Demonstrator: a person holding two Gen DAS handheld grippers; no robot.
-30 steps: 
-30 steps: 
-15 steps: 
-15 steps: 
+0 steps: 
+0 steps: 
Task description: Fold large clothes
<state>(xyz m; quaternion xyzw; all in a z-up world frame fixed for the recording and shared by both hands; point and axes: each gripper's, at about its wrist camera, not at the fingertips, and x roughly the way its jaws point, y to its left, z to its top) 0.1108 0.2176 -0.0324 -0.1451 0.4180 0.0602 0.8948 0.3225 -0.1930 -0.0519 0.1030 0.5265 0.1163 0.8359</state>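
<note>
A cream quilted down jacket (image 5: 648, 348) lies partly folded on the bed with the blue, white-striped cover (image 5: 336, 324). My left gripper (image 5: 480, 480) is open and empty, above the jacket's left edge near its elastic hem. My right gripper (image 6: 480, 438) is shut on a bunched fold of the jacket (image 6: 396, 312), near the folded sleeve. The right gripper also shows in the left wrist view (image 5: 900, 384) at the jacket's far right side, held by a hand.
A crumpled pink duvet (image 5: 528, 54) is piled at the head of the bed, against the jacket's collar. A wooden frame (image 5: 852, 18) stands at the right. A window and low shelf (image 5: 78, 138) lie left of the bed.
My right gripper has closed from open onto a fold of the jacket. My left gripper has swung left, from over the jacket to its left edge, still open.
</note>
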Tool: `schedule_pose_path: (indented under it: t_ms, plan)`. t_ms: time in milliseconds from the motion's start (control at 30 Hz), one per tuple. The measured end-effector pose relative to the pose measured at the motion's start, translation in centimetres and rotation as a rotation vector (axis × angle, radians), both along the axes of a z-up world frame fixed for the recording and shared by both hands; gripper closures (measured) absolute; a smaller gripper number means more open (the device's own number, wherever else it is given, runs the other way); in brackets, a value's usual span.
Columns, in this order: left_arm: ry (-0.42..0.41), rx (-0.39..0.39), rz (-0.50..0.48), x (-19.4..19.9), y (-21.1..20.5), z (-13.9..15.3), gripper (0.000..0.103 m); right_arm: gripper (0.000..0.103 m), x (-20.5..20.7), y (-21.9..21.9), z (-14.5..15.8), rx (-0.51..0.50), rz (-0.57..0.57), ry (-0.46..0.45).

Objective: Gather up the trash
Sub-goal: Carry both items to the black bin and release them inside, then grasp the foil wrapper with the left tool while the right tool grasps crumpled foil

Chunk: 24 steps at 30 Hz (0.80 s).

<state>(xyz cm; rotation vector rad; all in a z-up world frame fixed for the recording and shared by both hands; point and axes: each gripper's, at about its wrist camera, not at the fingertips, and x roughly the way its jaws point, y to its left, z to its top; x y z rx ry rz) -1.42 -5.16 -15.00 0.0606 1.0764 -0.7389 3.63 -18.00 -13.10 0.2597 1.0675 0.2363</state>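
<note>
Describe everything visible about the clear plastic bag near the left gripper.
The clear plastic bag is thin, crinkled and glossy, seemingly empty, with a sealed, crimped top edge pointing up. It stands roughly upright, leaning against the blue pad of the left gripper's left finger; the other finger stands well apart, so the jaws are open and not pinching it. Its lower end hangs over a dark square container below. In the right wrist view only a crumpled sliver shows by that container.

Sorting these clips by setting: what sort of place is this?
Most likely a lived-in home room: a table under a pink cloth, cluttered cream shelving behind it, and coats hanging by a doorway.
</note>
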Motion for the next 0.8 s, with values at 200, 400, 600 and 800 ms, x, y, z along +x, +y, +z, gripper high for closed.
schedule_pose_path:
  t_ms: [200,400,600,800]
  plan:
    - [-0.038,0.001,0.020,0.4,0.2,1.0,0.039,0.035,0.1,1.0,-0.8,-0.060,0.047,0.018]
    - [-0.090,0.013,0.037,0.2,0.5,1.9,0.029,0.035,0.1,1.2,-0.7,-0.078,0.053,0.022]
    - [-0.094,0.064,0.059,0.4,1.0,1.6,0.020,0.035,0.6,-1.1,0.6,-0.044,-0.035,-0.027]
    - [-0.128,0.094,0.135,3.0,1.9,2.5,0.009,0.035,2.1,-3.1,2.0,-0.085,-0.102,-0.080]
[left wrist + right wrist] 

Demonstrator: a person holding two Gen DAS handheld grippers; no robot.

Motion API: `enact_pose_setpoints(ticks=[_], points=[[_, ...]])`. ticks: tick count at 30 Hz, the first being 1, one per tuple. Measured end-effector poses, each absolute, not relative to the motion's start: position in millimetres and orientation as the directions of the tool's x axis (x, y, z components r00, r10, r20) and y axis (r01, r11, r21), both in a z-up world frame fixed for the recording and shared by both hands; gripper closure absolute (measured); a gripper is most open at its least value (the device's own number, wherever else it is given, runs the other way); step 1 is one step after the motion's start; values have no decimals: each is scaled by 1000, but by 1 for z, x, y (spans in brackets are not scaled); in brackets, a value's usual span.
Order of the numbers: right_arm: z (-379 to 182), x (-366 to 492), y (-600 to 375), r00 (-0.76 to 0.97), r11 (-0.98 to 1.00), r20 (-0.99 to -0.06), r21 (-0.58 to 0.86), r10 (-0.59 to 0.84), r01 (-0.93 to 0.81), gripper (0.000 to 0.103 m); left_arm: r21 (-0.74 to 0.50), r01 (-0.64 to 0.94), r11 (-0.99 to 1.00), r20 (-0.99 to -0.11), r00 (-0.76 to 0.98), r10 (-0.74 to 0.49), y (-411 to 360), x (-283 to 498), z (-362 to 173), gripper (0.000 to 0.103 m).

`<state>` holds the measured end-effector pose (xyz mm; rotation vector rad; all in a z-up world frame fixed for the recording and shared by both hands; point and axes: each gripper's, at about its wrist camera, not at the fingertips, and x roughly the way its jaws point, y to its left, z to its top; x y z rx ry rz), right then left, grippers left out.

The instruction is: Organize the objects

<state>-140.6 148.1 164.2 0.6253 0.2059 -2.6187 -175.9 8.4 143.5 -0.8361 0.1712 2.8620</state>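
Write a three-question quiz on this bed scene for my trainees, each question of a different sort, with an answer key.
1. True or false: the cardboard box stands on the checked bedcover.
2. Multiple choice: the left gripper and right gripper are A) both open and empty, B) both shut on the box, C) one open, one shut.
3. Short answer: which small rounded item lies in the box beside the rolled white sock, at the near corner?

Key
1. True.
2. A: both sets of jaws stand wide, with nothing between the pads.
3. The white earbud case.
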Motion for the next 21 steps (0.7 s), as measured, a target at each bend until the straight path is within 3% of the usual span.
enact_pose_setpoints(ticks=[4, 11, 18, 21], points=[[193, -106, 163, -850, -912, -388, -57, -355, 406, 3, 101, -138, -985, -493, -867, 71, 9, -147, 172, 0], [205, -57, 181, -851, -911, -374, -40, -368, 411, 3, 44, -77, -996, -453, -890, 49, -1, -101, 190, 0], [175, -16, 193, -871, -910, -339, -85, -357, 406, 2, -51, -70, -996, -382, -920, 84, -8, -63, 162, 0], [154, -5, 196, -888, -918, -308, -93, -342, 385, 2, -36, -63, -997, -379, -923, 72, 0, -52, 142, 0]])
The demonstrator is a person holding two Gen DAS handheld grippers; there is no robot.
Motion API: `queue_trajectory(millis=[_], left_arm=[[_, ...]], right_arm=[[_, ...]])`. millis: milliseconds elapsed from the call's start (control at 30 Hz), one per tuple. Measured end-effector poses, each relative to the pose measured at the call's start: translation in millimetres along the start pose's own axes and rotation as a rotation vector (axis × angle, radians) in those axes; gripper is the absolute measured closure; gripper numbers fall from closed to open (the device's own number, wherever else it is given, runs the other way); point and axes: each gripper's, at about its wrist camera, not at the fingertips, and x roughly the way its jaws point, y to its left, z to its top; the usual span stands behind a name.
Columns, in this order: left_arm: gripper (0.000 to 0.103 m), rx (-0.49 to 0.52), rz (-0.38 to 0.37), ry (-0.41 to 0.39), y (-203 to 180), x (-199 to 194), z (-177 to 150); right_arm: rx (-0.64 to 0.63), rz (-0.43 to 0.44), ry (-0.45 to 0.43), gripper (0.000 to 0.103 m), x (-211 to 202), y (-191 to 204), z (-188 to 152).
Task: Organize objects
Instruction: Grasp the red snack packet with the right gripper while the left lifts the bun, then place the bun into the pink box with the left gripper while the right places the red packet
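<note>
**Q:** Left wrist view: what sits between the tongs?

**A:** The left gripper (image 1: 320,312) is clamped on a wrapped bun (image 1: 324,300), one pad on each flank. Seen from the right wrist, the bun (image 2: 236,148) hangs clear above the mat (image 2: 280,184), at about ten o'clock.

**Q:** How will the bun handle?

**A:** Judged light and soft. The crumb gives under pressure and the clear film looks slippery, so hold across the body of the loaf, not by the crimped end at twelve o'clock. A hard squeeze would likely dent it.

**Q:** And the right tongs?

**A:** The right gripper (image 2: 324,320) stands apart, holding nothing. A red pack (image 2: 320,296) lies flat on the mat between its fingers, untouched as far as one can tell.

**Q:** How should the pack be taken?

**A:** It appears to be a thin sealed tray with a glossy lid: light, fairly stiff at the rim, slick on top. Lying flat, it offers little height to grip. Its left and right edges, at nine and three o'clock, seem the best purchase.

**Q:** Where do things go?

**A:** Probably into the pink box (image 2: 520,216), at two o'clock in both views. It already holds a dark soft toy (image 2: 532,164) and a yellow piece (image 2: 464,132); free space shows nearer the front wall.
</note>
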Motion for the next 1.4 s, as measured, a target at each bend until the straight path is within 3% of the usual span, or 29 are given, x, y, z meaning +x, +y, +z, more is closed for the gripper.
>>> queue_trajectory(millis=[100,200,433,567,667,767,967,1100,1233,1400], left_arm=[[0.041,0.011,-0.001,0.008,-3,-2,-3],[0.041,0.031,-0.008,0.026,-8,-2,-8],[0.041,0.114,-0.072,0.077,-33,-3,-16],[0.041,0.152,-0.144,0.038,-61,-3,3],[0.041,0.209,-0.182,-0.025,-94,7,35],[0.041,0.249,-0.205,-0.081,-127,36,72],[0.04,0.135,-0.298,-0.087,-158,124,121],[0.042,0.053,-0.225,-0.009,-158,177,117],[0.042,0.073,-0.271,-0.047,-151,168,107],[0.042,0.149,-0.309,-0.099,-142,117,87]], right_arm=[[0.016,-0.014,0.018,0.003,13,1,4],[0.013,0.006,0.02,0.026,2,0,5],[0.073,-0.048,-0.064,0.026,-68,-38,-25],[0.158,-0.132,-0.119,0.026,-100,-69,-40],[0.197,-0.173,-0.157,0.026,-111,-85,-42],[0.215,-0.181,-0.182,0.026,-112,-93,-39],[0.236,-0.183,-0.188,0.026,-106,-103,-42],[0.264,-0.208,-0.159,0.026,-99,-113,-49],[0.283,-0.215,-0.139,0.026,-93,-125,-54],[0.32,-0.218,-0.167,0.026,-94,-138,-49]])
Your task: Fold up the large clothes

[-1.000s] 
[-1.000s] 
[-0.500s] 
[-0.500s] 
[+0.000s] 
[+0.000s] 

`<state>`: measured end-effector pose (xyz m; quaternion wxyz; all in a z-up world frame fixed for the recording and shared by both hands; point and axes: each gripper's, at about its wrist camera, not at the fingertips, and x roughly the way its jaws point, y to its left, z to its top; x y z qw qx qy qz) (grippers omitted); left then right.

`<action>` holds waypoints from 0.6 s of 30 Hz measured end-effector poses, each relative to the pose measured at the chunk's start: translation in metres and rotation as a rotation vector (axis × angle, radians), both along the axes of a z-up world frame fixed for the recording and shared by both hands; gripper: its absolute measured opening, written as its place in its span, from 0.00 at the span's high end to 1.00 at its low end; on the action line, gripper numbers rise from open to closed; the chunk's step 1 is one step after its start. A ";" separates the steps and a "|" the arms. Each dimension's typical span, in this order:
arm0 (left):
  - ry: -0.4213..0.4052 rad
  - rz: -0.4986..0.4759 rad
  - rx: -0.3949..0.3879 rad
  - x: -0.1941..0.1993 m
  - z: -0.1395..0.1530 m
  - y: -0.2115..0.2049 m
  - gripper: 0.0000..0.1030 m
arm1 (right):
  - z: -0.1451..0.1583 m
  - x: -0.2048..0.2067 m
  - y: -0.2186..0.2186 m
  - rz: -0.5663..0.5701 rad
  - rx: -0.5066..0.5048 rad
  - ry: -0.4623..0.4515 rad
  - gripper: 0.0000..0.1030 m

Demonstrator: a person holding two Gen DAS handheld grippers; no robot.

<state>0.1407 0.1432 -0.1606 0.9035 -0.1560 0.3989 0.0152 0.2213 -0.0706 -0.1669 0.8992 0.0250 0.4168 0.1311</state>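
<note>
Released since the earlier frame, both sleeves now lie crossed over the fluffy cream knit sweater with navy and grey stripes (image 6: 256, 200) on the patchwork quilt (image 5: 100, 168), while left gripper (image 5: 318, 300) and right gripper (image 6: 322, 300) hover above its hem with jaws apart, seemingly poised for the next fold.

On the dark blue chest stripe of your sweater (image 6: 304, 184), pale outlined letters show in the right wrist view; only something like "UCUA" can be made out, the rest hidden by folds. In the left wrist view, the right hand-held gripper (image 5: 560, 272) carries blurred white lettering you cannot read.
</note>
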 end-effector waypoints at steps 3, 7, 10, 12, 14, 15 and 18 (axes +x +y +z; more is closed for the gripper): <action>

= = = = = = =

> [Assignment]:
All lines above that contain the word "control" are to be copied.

> [Output below]:
Tool: `schedule_pose_path: (indented under it: t_ms, plan)`. t_ms: time in milliseconds from the motion's start (control at 30 Hz), one per tuple. The measured end-effector pose relative to the pose measured at the motion's start, translation in centimetres and rotation as a rotation vector (axis × angle, radians), both along the axes of a z-up world frame fixed for the recording and shared by both hands; gripper closures (measured) absolute; a smaller gripper number means more open (the device's own number, wherever else it is given, runs the other way); in brackets, a value's usual span.
Motion API: `queue_trajectory(millis=[_], left_arm=[[_, ...]], right_arm=[[_, ...]])`. millis: milliseconds elapsed from the call's start (control at 30 Hz), one per tuple. Measured end-effector poses, each relative to the pose measured at the call's start: translation in millimetres along the start pose's own axes and rotation as a rotation vector (axis × angle, radians) in those axes; gripper is the absolute measured closure; gripper numbers fall from closed to open (the device's own number, wherever else it is given, runs the other way); point and axes: each gripper's, at about its wrist camera, not at the fingertips, and x roughly the way its jaws point, y to its left, z to its top; the usual span stands behind a name.

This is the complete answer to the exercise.